**Your goal**
Your task is to copy the lines of the data below from the line holding "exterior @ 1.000" through the line holding "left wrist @", inclusive, exactly and with nothing added.

----- Data for this exercise

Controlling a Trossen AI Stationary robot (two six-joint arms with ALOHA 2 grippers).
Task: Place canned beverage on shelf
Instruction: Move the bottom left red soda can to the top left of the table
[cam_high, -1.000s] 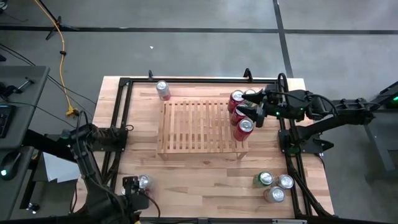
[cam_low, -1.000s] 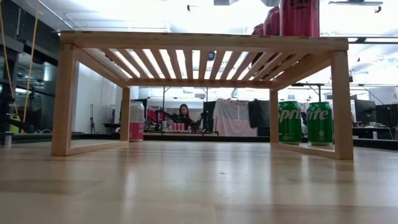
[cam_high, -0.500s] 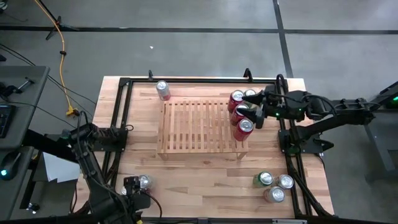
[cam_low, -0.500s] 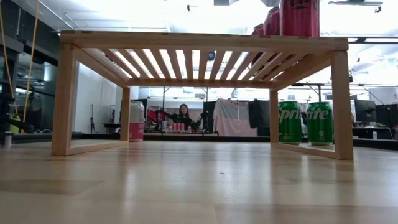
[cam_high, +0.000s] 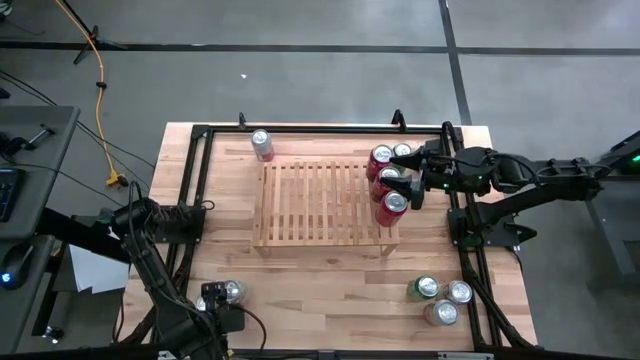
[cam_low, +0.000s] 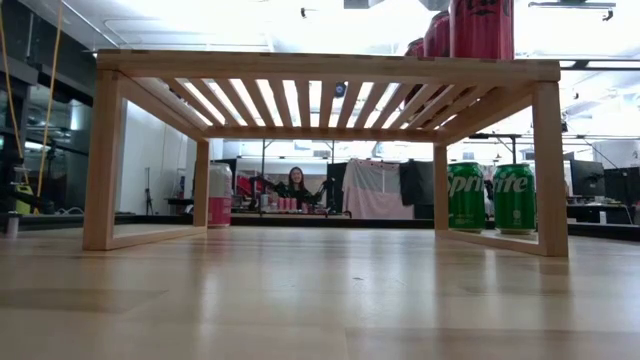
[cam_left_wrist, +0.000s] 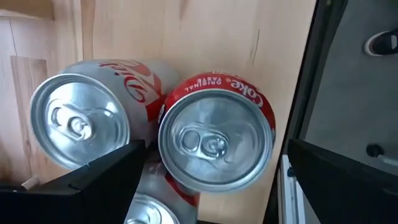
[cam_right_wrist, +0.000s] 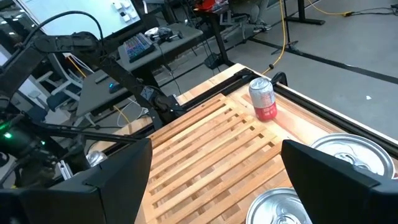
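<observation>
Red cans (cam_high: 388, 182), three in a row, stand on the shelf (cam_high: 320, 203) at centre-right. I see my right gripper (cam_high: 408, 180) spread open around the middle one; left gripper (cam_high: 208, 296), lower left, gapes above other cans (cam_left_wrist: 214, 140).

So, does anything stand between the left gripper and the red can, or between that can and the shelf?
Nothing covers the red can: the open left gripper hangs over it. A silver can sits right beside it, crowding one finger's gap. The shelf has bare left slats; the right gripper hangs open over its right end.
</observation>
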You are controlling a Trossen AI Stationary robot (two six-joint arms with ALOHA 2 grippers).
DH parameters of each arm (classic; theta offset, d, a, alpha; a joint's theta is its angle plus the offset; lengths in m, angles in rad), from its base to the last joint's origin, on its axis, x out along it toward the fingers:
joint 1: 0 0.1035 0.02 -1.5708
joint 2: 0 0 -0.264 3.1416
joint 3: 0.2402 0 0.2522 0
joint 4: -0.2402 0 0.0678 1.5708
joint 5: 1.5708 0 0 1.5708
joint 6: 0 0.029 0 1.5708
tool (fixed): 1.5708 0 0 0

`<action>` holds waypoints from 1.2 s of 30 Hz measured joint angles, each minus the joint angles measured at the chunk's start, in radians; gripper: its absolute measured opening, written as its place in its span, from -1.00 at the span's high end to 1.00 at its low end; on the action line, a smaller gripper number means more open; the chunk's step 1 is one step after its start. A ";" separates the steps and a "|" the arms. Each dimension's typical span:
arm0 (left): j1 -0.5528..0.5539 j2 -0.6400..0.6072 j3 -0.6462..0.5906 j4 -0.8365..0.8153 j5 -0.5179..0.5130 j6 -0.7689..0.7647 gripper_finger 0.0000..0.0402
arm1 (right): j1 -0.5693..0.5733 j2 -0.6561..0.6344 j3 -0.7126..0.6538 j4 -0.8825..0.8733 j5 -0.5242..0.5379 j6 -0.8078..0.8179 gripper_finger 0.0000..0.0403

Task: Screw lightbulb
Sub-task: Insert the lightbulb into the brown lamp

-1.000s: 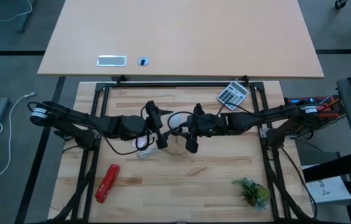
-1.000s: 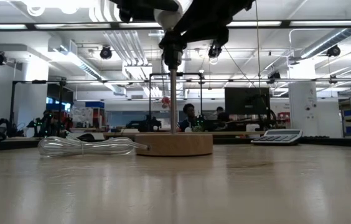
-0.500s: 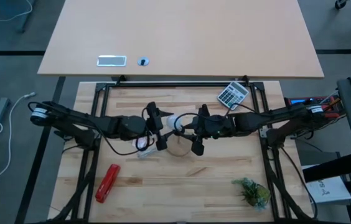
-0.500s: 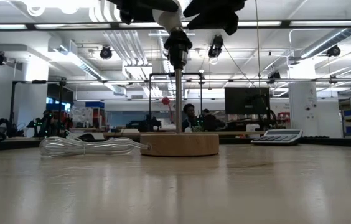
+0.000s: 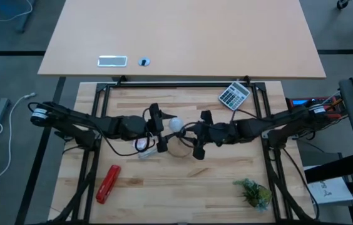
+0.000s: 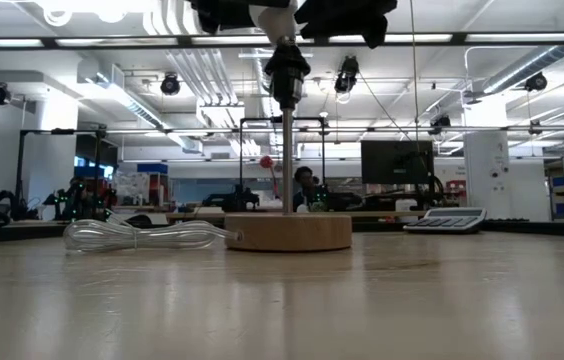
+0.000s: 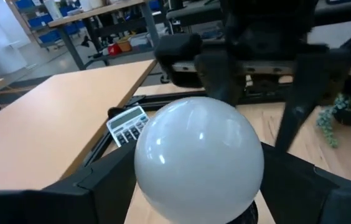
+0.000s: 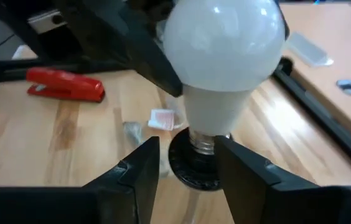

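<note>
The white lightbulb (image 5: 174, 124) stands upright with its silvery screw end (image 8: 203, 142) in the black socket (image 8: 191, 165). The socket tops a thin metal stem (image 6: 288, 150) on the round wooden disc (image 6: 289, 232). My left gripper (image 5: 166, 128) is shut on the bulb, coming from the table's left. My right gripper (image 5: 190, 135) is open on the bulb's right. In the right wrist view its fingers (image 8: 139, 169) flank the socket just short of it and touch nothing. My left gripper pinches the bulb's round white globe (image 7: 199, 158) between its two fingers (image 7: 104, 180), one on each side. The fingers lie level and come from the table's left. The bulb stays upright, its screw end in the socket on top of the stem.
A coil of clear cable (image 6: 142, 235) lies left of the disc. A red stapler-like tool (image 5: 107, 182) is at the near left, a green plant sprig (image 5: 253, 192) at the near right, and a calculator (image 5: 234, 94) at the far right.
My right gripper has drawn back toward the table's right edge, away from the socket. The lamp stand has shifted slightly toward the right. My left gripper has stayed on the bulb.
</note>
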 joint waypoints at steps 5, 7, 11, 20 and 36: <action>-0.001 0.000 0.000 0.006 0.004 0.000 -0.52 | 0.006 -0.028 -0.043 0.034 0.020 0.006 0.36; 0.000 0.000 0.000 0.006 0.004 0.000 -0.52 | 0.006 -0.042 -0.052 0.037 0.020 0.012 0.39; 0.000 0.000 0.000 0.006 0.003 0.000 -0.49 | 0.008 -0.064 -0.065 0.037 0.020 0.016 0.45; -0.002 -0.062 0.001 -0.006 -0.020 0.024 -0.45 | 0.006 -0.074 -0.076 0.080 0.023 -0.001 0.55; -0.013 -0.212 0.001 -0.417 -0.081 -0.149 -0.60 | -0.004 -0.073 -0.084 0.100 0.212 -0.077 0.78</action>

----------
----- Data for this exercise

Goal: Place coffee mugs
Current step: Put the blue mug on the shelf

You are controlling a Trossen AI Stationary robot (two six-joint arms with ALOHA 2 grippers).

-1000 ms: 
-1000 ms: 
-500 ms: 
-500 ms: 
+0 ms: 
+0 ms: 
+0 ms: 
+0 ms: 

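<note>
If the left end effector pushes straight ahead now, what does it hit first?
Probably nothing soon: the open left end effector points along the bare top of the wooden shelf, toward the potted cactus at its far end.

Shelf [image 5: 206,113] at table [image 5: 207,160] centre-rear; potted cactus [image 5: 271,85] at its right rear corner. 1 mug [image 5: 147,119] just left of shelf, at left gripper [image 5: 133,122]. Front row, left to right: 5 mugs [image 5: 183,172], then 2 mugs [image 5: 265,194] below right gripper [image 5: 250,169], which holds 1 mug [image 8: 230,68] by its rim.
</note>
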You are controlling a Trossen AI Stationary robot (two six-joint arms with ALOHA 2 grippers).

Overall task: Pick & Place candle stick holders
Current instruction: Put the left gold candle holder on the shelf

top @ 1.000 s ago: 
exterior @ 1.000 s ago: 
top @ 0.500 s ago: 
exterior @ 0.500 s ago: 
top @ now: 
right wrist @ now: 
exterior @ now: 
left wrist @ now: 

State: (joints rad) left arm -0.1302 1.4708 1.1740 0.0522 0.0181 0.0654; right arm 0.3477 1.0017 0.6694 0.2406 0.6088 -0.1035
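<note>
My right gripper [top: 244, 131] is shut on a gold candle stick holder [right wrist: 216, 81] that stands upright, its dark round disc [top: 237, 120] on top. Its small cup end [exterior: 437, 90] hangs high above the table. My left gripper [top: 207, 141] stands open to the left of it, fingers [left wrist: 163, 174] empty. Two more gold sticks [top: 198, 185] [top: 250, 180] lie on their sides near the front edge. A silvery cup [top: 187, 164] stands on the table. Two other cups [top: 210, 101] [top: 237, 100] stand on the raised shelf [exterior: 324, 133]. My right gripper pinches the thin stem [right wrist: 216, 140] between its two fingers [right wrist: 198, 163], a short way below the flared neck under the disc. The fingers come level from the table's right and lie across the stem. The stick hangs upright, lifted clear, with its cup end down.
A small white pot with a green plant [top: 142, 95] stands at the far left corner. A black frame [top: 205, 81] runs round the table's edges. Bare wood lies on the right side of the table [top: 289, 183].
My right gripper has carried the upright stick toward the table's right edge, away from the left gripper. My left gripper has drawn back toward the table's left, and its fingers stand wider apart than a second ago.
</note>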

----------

**Output for this task**
exterior @ 1.000 s ago: 
top @ 0.500 s ago: 
exterior @ 0.500 s ago: 
top @ now: 
right wrist @ now: 
exterior @ now: 
left wrist @ now: 

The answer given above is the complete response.